**ACTIVITY:** In the material below, find the line with "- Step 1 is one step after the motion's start" and the line with "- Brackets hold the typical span", then output those two lines and every line between them, exactly.
Segment Open
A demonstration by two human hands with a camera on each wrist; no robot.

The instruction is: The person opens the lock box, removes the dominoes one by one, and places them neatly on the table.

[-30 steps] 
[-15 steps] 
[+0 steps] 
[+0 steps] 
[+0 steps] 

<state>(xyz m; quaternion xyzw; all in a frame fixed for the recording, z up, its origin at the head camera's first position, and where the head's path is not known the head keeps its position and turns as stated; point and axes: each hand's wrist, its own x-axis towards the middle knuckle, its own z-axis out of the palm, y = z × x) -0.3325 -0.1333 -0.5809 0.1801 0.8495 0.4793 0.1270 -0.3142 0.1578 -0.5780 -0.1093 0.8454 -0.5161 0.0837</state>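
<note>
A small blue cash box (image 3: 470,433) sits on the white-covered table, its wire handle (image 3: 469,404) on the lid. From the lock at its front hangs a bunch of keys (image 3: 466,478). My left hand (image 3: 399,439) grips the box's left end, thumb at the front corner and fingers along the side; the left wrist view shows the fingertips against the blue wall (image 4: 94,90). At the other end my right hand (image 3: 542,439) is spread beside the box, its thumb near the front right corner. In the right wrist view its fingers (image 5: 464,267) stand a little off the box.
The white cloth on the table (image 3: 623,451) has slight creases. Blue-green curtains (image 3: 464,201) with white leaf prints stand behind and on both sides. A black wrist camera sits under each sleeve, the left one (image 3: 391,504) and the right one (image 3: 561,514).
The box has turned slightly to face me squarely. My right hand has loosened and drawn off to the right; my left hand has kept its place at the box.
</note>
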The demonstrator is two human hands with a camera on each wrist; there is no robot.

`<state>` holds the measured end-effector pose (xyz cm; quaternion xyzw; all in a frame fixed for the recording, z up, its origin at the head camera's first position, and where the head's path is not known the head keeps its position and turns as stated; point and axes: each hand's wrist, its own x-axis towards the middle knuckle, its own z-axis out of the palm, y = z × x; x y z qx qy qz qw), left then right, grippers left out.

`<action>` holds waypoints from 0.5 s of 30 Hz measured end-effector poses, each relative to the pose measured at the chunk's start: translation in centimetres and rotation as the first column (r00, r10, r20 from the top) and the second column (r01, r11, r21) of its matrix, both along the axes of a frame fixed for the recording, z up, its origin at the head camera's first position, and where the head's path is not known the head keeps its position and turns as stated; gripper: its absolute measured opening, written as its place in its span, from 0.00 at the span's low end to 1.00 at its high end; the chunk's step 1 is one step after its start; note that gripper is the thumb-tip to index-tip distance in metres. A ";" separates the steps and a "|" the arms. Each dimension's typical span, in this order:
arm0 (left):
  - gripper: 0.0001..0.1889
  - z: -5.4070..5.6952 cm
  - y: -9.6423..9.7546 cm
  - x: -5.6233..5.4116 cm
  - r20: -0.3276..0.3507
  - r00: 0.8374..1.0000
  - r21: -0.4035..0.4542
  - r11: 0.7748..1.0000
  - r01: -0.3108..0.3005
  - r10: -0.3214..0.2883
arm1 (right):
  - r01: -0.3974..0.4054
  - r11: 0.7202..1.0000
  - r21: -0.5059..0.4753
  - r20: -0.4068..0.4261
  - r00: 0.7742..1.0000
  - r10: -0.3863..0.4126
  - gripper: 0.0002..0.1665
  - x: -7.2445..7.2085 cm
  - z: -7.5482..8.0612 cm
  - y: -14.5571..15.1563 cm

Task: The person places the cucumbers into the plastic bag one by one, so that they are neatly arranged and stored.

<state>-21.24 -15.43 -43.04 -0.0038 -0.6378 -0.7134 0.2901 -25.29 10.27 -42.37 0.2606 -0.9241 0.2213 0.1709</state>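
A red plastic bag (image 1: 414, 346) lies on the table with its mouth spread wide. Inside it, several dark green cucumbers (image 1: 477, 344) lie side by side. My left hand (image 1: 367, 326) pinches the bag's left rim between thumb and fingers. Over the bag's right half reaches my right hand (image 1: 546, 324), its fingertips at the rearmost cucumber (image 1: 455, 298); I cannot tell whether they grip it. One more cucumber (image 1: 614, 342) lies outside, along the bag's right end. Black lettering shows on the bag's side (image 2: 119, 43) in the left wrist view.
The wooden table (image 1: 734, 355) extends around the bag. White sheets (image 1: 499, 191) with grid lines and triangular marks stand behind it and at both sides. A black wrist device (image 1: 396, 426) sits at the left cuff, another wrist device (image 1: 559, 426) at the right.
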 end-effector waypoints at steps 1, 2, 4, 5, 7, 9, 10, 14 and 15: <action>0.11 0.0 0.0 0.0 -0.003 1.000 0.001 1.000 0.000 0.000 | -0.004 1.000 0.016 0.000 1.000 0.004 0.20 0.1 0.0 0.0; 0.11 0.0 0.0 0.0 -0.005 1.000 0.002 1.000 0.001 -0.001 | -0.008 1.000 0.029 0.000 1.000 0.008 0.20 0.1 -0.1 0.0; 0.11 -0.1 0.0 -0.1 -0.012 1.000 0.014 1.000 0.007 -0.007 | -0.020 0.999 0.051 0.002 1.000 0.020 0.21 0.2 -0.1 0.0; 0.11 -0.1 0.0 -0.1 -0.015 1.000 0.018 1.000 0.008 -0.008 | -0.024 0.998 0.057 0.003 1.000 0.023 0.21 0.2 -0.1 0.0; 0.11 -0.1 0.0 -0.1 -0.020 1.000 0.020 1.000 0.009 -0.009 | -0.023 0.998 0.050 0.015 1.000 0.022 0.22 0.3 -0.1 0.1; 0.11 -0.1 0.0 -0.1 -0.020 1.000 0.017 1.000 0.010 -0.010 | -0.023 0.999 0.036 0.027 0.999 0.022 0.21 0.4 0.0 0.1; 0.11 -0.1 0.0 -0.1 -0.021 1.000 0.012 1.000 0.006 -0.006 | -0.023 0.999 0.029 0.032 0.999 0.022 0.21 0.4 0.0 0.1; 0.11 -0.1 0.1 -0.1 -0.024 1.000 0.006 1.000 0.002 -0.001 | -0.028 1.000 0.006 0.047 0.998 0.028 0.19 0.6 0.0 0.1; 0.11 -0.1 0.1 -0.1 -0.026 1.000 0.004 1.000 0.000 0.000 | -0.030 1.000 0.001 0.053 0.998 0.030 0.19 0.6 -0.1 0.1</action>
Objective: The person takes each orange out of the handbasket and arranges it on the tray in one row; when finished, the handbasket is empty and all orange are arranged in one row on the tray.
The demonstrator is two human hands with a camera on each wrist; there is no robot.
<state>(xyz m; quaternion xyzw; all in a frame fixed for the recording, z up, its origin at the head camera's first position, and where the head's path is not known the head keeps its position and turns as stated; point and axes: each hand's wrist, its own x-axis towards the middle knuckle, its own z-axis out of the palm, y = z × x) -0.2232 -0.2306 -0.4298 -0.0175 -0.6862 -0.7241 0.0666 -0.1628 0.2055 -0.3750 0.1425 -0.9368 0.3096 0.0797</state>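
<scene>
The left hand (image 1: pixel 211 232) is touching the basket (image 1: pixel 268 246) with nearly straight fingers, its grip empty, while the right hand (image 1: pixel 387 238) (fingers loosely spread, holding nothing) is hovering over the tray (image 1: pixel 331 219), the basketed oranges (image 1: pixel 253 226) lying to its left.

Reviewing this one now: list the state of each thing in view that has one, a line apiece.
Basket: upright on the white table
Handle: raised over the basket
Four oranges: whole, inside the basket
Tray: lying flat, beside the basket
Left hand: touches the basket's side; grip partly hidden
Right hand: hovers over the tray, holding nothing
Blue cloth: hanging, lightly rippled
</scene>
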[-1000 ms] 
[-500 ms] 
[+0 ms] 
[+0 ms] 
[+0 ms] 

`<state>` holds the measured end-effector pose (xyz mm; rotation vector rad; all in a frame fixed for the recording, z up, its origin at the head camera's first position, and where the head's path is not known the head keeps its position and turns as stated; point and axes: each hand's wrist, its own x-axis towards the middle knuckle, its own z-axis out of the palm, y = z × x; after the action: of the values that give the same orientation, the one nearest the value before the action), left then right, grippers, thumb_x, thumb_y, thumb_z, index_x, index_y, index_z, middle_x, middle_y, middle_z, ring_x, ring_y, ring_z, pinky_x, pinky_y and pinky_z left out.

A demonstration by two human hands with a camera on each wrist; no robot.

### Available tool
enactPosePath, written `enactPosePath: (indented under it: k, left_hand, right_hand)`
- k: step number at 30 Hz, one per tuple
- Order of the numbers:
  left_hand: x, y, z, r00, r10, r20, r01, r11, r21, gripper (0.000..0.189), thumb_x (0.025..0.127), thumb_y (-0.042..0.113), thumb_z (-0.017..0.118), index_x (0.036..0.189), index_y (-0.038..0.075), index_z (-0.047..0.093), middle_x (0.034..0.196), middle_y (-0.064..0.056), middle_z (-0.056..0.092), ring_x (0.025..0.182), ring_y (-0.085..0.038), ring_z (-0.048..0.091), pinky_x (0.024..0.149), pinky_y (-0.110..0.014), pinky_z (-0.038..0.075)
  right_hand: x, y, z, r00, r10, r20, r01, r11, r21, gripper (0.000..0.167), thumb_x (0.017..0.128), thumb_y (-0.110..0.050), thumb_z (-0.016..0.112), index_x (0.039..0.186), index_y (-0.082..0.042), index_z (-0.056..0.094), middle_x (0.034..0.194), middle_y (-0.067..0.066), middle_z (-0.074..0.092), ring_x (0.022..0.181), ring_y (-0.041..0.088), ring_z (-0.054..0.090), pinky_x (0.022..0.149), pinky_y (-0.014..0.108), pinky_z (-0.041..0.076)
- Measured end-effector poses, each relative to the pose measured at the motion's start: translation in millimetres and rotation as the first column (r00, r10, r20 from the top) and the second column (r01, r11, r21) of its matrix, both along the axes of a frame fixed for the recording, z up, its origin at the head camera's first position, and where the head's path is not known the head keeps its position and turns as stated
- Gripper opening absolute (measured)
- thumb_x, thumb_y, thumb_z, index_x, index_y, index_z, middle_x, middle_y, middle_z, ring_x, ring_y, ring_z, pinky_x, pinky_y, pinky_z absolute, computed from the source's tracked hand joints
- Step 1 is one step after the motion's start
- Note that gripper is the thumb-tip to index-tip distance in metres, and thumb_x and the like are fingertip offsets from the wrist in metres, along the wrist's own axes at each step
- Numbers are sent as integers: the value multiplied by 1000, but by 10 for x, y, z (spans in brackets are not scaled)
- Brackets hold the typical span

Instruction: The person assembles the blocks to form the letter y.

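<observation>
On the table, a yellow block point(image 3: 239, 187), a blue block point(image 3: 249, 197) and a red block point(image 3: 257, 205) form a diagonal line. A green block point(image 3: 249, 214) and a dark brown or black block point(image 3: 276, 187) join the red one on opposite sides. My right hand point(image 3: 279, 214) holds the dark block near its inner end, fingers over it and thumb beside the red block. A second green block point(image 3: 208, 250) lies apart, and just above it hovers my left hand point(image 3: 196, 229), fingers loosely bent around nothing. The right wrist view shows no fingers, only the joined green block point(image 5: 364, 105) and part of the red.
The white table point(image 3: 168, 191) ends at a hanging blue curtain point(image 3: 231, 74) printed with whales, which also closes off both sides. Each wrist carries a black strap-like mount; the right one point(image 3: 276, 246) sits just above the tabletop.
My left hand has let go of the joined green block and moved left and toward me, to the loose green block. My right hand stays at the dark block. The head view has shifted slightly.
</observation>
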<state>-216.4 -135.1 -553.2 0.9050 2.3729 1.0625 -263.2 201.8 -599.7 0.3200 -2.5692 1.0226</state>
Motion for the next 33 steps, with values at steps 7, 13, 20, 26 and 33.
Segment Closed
**COMPLETED TASK:**
- Step 1 is one step after the motion's start
- Note that gripper is the thumb-tip to index-tip distance in metres, and thumb_x and the like are fingertip offsets from the wrist in metres, along the wrist's own axes at each step
- Numbers are sent as integers: the value multiplied by 1000, but by 10 for x, y, z (spans in brackets are not scaled)
- Brackets hold the typical span

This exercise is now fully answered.